Tutorial :Handling large databases


I have been working in a web project(asp.net) for around six months. The final product is about to go live. The project uses SQL Server as the database. We have done performance testing with some large volumes of data, results show that performance degrades when data becomes too large, say 2 million rows (timeout issues, delayed reponses, etc). At first we were using fully normailized database, but now we made it partially normalized due to performance issues (to reduce joins). First of all, is it the right decision? Plus what are the possible solutions when data size becomes very large, as the no. of clients increase in future?

I would like to add further:

  • 2 million rows are entity tables, tables resolving the relations have much larger rows.
  • Performance degrades when data + no. of users increases.
  • Denormalization was done after identifying the heavily used queries.
  • We are also using some heavy amount of xml columns and xquery. Can this be the cause?
  • A bit off the topic, some folks in my project say that dynamic sql query is faster than a stored procedure approach. They have done some kind of performance testing to prove their point. I think the opposite is true. Some of the heavily used queries are dynamicaly created where as most of other queries are encapsulated in stored procedures.


In the scheme of things, a few million rows is not a particulary large Database.

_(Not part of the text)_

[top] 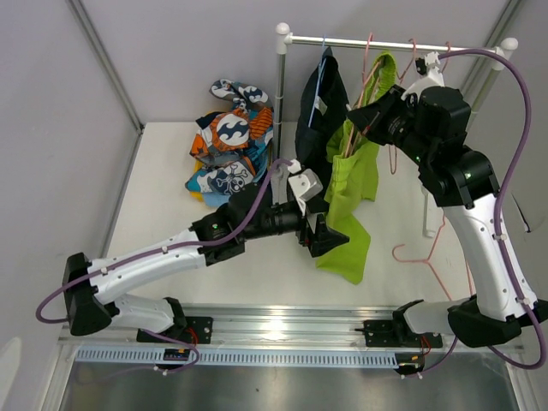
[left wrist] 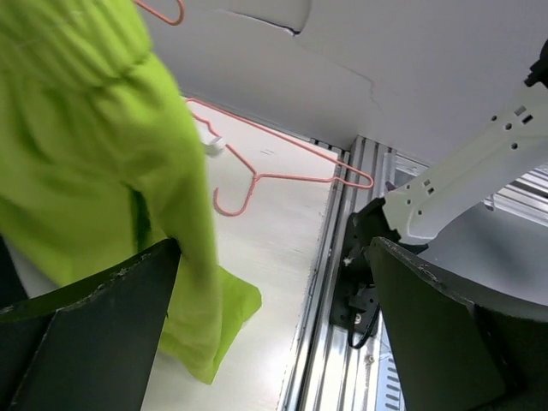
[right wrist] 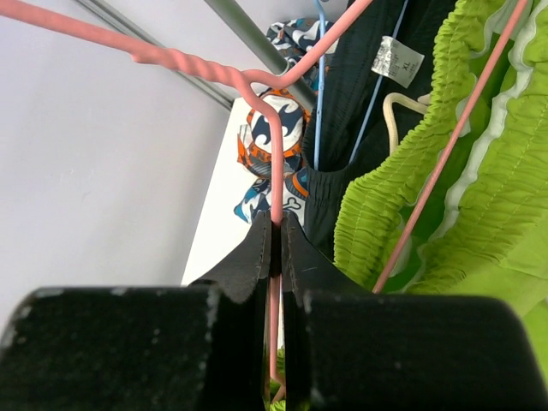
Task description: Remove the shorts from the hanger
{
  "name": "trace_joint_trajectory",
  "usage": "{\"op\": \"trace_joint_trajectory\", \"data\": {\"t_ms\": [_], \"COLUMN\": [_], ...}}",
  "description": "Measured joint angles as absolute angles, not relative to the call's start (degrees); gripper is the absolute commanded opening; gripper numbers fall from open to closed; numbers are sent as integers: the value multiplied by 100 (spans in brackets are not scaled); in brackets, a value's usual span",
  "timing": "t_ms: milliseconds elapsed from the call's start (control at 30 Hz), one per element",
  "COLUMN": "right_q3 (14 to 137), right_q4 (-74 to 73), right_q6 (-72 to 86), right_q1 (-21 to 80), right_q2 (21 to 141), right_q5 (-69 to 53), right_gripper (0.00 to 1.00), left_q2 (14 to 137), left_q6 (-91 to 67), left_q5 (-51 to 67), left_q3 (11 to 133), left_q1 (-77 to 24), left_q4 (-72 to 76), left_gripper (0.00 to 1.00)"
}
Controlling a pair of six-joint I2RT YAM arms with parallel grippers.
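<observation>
Left wrist: lime shorts (left wrist: 86,154) beside left claw (left wrist: 274,257)

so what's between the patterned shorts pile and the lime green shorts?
Top view: between the patterned shorts and lime green shorts stand the rack's white upright post and the dark shorts hanging on a blue hanger.

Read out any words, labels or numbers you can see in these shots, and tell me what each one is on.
"XL": on the white size tag inside the hanging dark shorts, right wrist view.
Smaller print on that tag: too blurred to read.
Patterned shorts: graphics only, no readable words.
</observation>
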State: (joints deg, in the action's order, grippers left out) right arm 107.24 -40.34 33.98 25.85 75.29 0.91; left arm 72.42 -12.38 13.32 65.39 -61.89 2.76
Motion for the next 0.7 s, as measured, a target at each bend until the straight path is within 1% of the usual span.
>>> {"op": "trace_joint_trajectory", "data": {"t_ms": [100,200,233,267,367,433,467,500,533,600,700], "right_q3": [10704,10702,10702,10702,10702,10702,10702,10702,10702,10704,10707], "right_q4": [-4023,-4025,-4025,-4032,-4064,-4110,-4141,-4176,-4202,-4246,-4257], "right_q6": [3413,3413,3413,3413,3437,3450,3450,3450,3450,3450,3448], "right_q1": [2585,2582,2582,2585,2582,2582,2582,2585,2585,2582,2582], "right_q2": [7474,7413,7382,7352,7249,7179,7146,7116,7087,7048,7032], "right_q5": [80,80,80,80,80,80,80,80,82,86,89], "right_gripper": [0,0,0,0,0,0,0,0,0,0,0], "left_q2": [7406,7601,7671,7747,7955,8042,8086,8119,8138,8147,8128], "left_q6": [-1199,-1155,-1144,-1135,-1052,-1024,-1004,-1011,-1015,-954,-947], "left_q5": [1315,1223,1192,1140,958,847,773,722,668,567,462], "left_q3": [6560,6571,6580,6595,6626,6635,6646,6654,6659,6667,6665], "left_q1": [-6285,-6298,-6298,-6298,-6298,-6298,-6298,-6298,-6298,-6298,-6337], "left_q4": [462,596,613,633,676,681,692,716,735,766,821], "left_gripper": [99,95,90,88,75,55,40,15,7,0,0]}}
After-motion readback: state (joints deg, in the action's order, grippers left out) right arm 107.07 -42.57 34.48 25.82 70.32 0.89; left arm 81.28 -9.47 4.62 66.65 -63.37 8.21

Assuming we are talking about an OLTP database, denormalising without first identifying the root cause of your bottlenecks is a very, very bad idea.

The first thing you need to do is profile your query workload over a representative time period to identify where most of the work is being done (for instance, using SQL Profiler, if you are using SQL Server). Look at the number of logical reads a query performs multiplied by the number of times executed. Once you have identified the top ten worst performing queries, you need to examine the query execution plans in detail.

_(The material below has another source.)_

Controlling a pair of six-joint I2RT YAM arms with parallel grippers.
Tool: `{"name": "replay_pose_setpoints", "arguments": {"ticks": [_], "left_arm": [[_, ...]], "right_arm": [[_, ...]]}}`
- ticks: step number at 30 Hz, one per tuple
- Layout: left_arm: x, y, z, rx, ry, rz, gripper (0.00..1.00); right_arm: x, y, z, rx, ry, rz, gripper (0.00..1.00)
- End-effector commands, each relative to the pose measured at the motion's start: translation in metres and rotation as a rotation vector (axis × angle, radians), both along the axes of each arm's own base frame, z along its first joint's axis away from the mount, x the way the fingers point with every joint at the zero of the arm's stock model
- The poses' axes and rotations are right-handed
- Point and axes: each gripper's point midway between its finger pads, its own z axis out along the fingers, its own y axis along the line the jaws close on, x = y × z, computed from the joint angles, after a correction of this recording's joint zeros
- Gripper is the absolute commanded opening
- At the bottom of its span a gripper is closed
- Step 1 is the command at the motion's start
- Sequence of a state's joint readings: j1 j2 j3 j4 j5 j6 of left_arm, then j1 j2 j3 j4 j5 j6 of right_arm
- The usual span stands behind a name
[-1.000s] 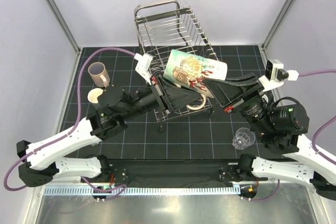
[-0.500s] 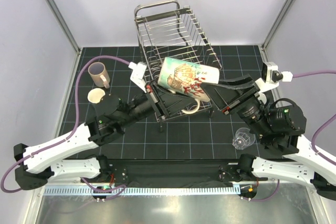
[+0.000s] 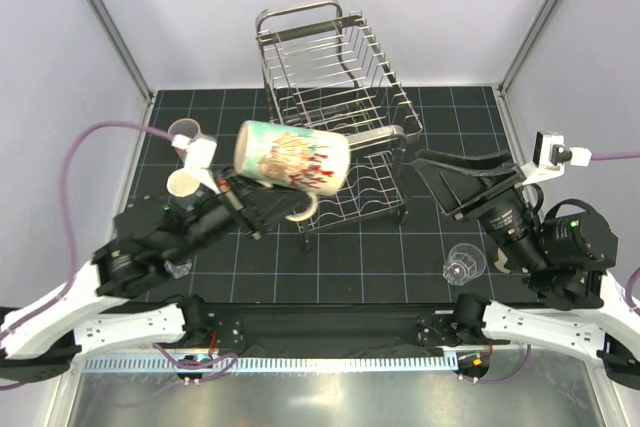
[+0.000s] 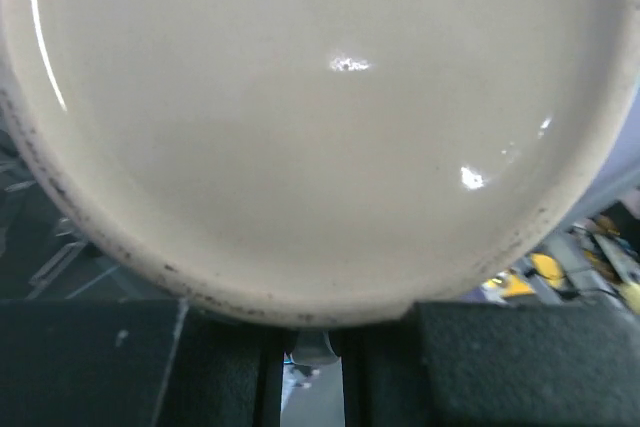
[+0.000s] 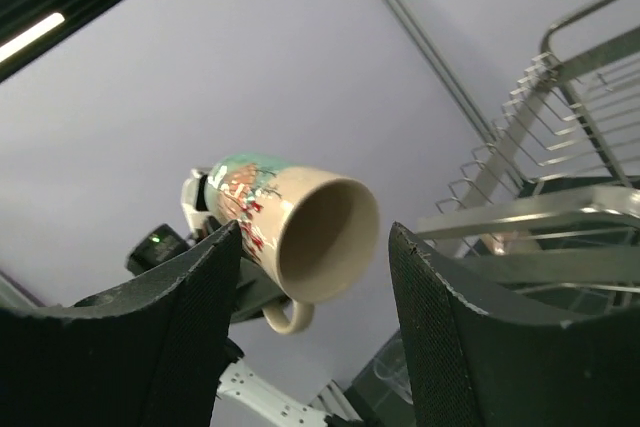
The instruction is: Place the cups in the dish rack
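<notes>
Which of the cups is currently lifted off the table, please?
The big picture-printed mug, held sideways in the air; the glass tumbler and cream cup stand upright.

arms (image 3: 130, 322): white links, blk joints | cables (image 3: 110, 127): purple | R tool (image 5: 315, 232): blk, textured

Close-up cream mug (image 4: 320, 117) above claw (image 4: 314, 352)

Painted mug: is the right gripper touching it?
Apart. In the top view a wide stretch of the dish rack lies between the right gripper and the painted mug. The jaws stand open.
</notes>
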State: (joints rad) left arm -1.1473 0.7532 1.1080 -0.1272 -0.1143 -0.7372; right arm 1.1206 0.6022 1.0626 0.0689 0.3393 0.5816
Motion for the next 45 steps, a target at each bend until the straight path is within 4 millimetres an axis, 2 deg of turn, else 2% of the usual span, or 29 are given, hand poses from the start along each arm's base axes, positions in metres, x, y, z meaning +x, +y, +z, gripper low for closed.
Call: {"name": "replay_pose_setpoints", "arguments": {"ticks": [1,2,3,4,6,7,9,11,15,17,21,22,23,24,25,26,29,30,32,33,34,35,36,37,38,39,40,43,45], "left_arm": [[0.018,0.08,0.035,0.013,-0.086,0.28,0.0],[0.017,0.101,0.044,0.005,-0.093,0.325,0.0],[0.019,0.11,0.04,0.044,-0.09,0.359,0.0],[0.027,0.124,0.024,0.135,-0.064,0.432,0.0],[0.03,0.145,0.023,0.185,-0.052,0.498,0.0],[0.038,0.159,0.007,0.265,-0.028,0.574,0.0],[0.046,0.173,-0.003,0.341,-0.006,0.657,0.0],[0.055,0.186,-0.023,0.45,0.019,0.753,0.0],[0.07,0.176,-0.048,0.603,0.021,0.815,0.0],[0.078,0.164,-0.061,0.67,0.025,0.83,0.0],[0.091,0.156,-0.08,0.744,0.041,0.854,0.0],[0.101,0.161,-0.092,0.779,0.077,0.888,0.0],[0.106,0.16,-0.1,0.786,0.102,0.873,0.0],[0.109,0.148,-0.109,0.769,0.129,0.798,0.0],[0.122,0.163,-0.118,0.756,0.189,0.846,0.0],[0.127,0.166,-0.134,0.761,0.22,0.838,0.0],[0.145,0.175,-0.15,0.727,0.286,0.847,0.0],[0.149,0.175,-0.162,0.739,0.31,0.834,0.0],[0.164,0.173,-0.171,0.699,0.348,0.804,0.0],[0.178,0.179,-0.189,0.708,0.398,0.811,0.0],[0.189,0.171,-0.188,0.663,0.388,0.775,0.0],[0.197,0.172,-0.192,0.645,0.407,0.769,0.0],[0.214,0.181,-0.207,0.645,0.46,0.779,0.0],[0.222,0.178,-0.211,0.622,0.466,0.754,0.0],[0.238,0.168,-0.202,0.544,0.426,0.707,0.0],[0.252,0.173,-0.217,0.54,0.466,0.708,0.0],[0.266,0.17,-0.212,0.511,0.439,0.698,0.0],[0.295,0.162,-0.218,0.511,0.423,0.665,0.0],[0.309,0.158,-0.212,0.499,0.388,0.654,0.01]], "right_arm": [[0.009,-0.023,-0.024,-0.102,0.075,-0.101,0.62],[0.01,-0.028,-0.029,-0.117,0.087,-0.118,0.62],[0.008,-0.036,-0.039,-0.143,0.101,-0.128,0.62],[0.007,-0.04,-0.045,-0.156,0.107,-0.135,0.62],[0.002,-0.054,-0.056,-0.168,0.12,-0.146,0.62],[0.001,-0.058,-0.062,-0.174,0.125,-0.146,0.62],[-0.002,-0.068,-0.072,-0.178,0.147,-0.155,0.62],[-0.007,-0.082,-0.079,-0.149,0.152,-0.159,0.62],[-0.011,-0.095,-0.096,-0.132,0.18,-0.159,0.62],[-0.012,-0.092,-0.102,-0.152,0.188,-0.15,0.62],[-0.01,-0.087,-0.115,-0.198,0.221,-0.148,0.62],[-0.01,-0.085,-0.117,-0.205,0.221,-0.143,0.62],[-0.01,-0.085,-0.119,-0.207,0.223,-0.141,0.62],[-0.01,-0.084,-0.121,-0.214,0.226,-0.141,0.62],[-0.01,-0.084,-0.122,-0.218,0.229,-0.142,0.62],[-0.01,-0.085,-0.124,-0.219,0.234,-0.143,0.62],[-0.01,-0.085,-0.129,-0.225,0.242,-0.145,0.62],[-0.01,-0.086,-0.132,-0.23,0.247,-0.149,0.62],[-0.01,-0.086,-0.136,-0.242,0.255,-0.15,0.62],[-0.009,-0.087,-0.137,-0.246,0.259,-0.158,0.62],[-0.009,-0.087,-0.139,-0.249,0.261,-0.156,0.62],[-0.008,-0.087,-0.14,-0.255,0.266,-0.159,0.63],[-0.008,-0.087,-0.142,-0.26,0.269,-0.163,0.63],[-0.007,-0.086,-0.143,-0.267,0.27,-0.162,0.62],[-0.007,-0.086,-0.145,-0.278,0.271,-0.165,0.63],[-0.006,-0.088,-0.146,-0.281,0.275,-0.174,0.63],[-0.006,-0.088,-0.147,-0.288,0.278,-0.178,0.63],[-0.005,-0.095,-0.149,-0.304,0.283,-0.199,0.63],[-0.005,-0.098,-0.151,-0.306,0.285,-0.213,0.63]]}}
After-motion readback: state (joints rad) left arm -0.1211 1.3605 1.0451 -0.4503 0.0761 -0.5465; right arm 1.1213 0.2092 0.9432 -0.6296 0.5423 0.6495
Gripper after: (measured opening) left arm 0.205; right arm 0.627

I'm going to go out on a limb here (because it is usually the case), but I would be surprised if your problem is not either

  1. Absence of the 'right' covering indexes for the costly queries
  2. Poorly configured or under specified disk subsystem

This SO answer describes how to profile to find the worst performing queries in a workload.

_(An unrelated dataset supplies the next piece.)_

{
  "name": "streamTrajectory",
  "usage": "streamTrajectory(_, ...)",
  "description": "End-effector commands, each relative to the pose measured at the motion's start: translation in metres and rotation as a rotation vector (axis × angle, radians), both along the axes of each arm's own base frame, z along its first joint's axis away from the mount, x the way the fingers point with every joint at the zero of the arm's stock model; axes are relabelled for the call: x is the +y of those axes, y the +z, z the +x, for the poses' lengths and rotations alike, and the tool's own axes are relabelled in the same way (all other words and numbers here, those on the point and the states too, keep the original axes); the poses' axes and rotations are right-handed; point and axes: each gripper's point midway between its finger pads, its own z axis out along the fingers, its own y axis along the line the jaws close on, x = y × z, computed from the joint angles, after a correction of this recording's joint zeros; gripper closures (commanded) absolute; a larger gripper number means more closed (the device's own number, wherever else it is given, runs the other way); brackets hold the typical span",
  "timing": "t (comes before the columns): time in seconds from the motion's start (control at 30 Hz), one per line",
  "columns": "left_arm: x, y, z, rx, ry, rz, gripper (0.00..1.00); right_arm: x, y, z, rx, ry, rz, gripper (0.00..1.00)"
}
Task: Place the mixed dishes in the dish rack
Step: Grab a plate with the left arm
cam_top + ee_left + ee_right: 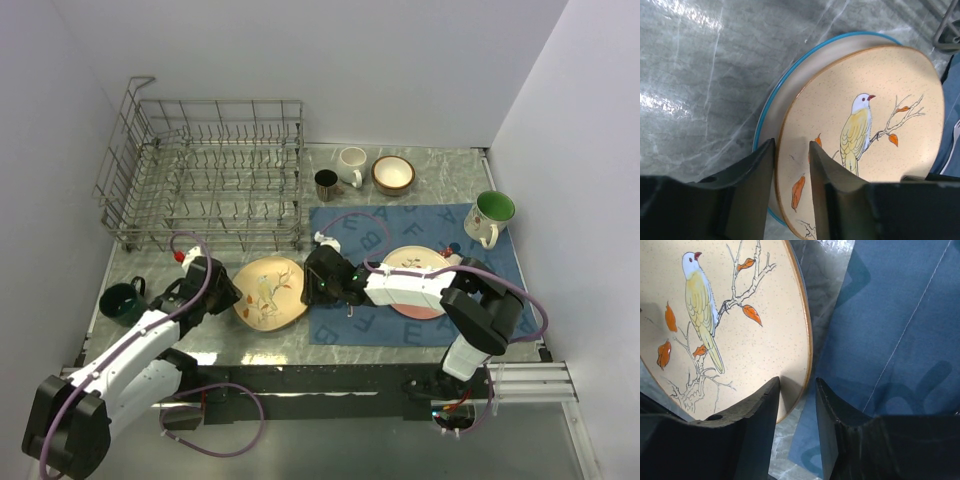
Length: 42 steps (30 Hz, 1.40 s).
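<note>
Tan bird plate (268, 292) is sitting between the two arms, on the near side of the dish rack (210, 165) by its right corner. It is outside the rack and apart from the wires. The plate's edge on the right-arm side is reaching the edge of the blue placemat (430, 225). The left wrist view is showing a blue-edged plate (790, 87) lying directly under it. Whether the tan plate is lifted off it, cannot tell.

Left gripper (791, 145) is straddling the plate's rim. One finger (752, 185) is sitting outside the rim and the other (832, 185) is lying over the painted face, with the rim in the narrow gap between them. Pads pinching or not, cannot tell.

Right gripper (797, 381) is straddling the opposite rim, jaws partly apart. One finger (750, 425) is lying over the face below the bird and the other (840, 430) is hanging over the placemat. A sliver of table (440, 165) is showing between the rim and the outer finger. Gripping or not, cannot tell.

The other dishes are all sitting outside the rack:
- The pink-and-cream plate (412, 259) is lying on the placemat, partly under the right arm.
- The green-lined mug (490, 215) is standing at the mat's far right corner.
- The white mug (352, 165), dark mug (326, 183) and brown-rimmed bowl (393, 174) are standing on the table beyond the mat, right of the rack.
- The dark green mug (122, 300) is standing at the table's left edge, beside the left arm.
</note>
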Motion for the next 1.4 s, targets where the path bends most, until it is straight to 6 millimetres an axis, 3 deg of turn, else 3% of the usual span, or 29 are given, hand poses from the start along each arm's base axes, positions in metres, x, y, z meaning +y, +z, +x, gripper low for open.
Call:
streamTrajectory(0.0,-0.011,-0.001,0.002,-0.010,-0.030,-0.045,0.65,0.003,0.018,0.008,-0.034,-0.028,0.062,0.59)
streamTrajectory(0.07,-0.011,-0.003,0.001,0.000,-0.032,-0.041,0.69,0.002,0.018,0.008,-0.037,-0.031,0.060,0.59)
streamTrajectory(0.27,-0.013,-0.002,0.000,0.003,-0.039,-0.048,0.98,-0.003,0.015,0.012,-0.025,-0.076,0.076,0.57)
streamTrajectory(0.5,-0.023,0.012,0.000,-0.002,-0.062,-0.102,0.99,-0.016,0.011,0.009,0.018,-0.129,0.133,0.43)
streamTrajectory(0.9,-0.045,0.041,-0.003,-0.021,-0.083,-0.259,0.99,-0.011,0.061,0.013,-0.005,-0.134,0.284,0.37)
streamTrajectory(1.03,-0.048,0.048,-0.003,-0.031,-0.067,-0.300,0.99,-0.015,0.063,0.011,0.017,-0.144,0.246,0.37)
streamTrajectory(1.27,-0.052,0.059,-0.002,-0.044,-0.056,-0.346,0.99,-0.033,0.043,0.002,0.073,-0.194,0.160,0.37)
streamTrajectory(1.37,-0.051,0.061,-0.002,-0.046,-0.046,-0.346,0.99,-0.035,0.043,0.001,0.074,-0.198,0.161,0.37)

As the old saying goes "normalize till it hurts, denormalise till it works".

I love this one! This is typically the kind of thing that must not be accepted anymore. I can imagine that, back at DBASEIII times, where you could not open more than 4 tables at a time (unless changing some of your AUTOEXEC.BAT parameters AND rebooting your computer, ahah! ...), there was some interest in denormalisation.

But nowadays I see this solution similar to a gardener waiting for a tsunami to water his lawn. Please use the available watering can (SQL profiler).

And don't forget that each time you denormalize part of your database, your capacity to further adapt it decreases, as risks of bugs in code increases, making the whole system less and less sustainable.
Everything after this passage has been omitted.